This post is for the 7th day of the 2014 F# Advent Calendar.

It has been said that functional languages can’t be as fast as their imperative cousins because of all of the allocation and garbage collection, this is patently false (as far as F# is concerned at least) largely because the CLR has value types.

Recently Louis Thrall and I ran into an interesting problem at work: how do you efficiently compare all rotations of one array to another to select the best? This is easy when the arrays are the same size, just shift the indices around:

Which is equivalent to a nested for loop, the top one rotating and the inner doing comparisons.

But what about differently sized arrays? It turns out this is more complicated, even for comparing a size 2 array to size 3:

Like comparing beads on two strings, there is much shifting as the indices are rotated around. The extra freedom from this shifting means that more comparisons must be made even though there total number of combined elements is smaller.

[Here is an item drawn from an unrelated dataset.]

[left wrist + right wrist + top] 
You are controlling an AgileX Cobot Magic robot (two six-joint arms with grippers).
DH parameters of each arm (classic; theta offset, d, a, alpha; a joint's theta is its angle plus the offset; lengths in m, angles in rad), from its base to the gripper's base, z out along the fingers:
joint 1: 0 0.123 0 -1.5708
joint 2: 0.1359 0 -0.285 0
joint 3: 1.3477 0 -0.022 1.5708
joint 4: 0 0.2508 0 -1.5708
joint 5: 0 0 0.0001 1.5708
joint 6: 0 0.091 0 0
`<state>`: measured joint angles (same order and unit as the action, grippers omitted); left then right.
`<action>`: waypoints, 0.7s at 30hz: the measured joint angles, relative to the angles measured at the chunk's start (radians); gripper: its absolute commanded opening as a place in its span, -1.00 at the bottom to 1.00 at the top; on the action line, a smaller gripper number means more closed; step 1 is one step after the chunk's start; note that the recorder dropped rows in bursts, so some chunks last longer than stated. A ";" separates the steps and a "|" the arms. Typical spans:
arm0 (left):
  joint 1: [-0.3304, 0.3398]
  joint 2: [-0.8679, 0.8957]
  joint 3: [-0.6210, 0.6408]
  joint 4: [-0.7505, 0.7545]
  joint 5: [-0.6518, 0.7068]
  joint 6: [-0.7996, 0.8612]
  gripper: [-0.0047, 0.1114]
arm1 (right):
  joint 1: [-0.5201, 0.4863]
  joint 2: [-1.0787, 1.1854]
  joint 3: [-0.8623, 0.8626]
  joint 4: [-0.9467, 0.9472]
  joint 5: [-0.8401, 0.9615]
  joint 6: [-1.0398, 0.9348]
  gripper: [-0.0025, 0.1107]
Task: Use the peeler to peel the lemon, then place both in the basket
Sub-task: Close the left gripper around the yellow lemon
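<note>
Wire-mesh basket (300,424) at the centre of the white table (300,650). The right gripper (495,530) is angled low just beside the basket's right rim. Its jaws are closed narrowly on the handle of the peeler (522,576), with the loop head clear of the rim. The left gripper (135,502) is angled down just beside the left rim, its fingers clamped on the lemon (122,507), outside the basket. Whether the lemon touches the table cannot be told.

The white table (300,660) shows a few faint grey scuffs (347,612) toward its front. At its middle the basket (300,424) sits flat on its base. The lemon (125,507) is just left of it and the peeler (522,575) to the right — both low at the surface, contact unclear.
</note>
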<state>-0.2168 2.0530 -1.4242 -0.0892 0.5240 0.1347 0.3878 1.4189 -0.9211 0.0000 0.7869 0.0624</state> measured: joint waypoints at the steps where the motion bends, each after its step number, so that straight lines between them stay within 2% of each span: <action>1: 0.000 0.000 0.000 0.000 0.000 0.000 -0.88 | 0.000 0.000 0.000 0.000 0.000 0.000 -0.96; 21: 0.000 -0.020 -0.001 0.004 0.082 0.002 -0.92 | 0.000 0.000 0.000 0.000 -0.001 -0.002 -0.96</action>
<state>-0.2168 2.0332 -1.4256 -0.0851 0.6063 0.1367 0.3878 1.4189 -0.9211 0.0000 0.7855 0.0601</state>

This problem also has an interesting structure, as it costs the most when one array is about half the size of the other. When the smaller array is size 1 then it simply needs to be moved around, and when the arrays are equal in size it’s a simple matter of rotations.

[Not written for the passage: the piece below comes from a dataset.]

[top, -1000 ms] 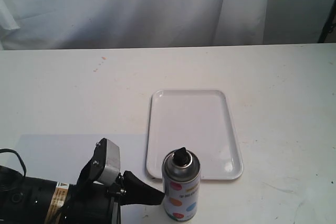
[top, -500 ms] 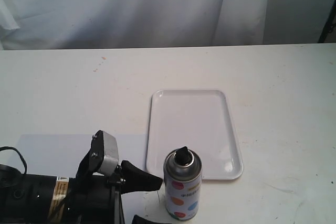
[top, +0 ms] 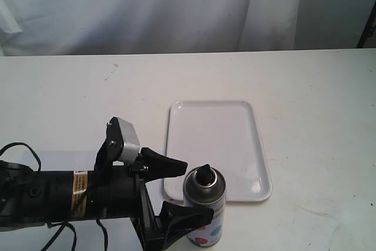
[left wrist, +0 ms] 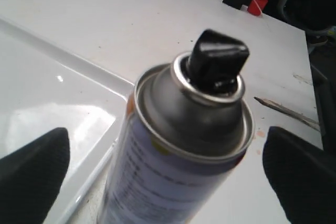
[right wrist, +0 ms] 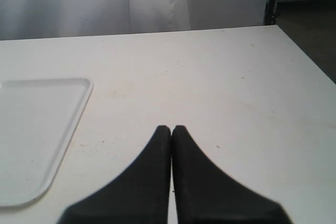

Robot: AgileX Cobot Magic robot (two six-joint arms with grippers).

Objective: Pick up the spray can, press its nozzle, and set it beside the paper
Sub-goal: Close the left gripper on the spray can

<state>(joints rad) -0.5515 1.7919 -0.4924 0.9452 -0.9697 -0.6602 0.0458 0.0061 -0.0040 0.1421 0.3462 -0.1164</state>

After some research Lou noted that this we were “counting the number of cyclic suborders of size k of a cyclic order of size n” which produces k(n choose k) different configurations.

Now that we had bounds and knew what we were doing was reasonable we had to figure out an algorithm for this process. It occurred to us that it would be ideal to pre-compute the comparison values to avoid repeated comparisons. Given this matrix of comparison values it wasn’t too difficult to determine a procedure for checking all possible configurations.

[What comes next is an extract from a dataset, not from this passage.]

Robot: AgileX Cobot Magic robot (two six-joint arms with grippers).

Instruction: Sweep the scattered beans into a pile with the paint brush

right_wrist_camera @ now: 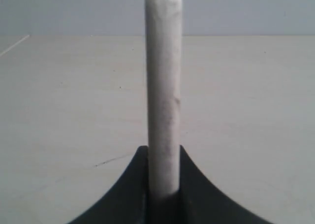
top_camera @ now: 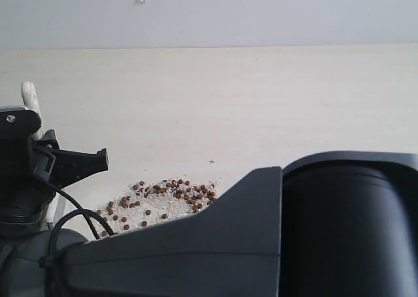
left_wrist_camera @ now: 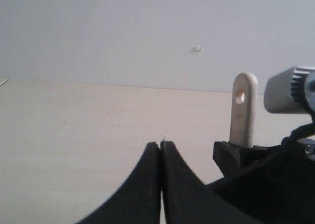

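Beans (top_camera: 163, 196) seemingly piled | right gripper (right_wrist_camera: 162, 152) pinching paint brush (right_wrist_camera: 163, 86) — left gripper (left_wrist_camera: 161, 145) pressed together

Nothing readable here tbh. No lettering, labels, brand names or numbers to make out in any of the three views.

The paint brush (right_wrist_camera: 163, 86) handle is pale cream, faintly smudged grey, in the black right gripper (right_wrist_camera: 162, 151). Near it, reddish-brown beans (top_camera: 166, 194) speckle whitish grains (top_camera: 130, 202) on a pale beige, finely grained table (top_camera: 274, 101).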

Each time a pair is chosen, it further constrains what the rest of the assignments may be. The bottom level is somewhat obvious, just select each of the possible starting combinations down the y-axis. In the next column you potentially have a range of possible “downward” (using clock arithmetic) selections bounded by the difference in lengths and what has already been fixed.

Now it was time to implement, and the first stab was nice and concise and functional and worked pretty well.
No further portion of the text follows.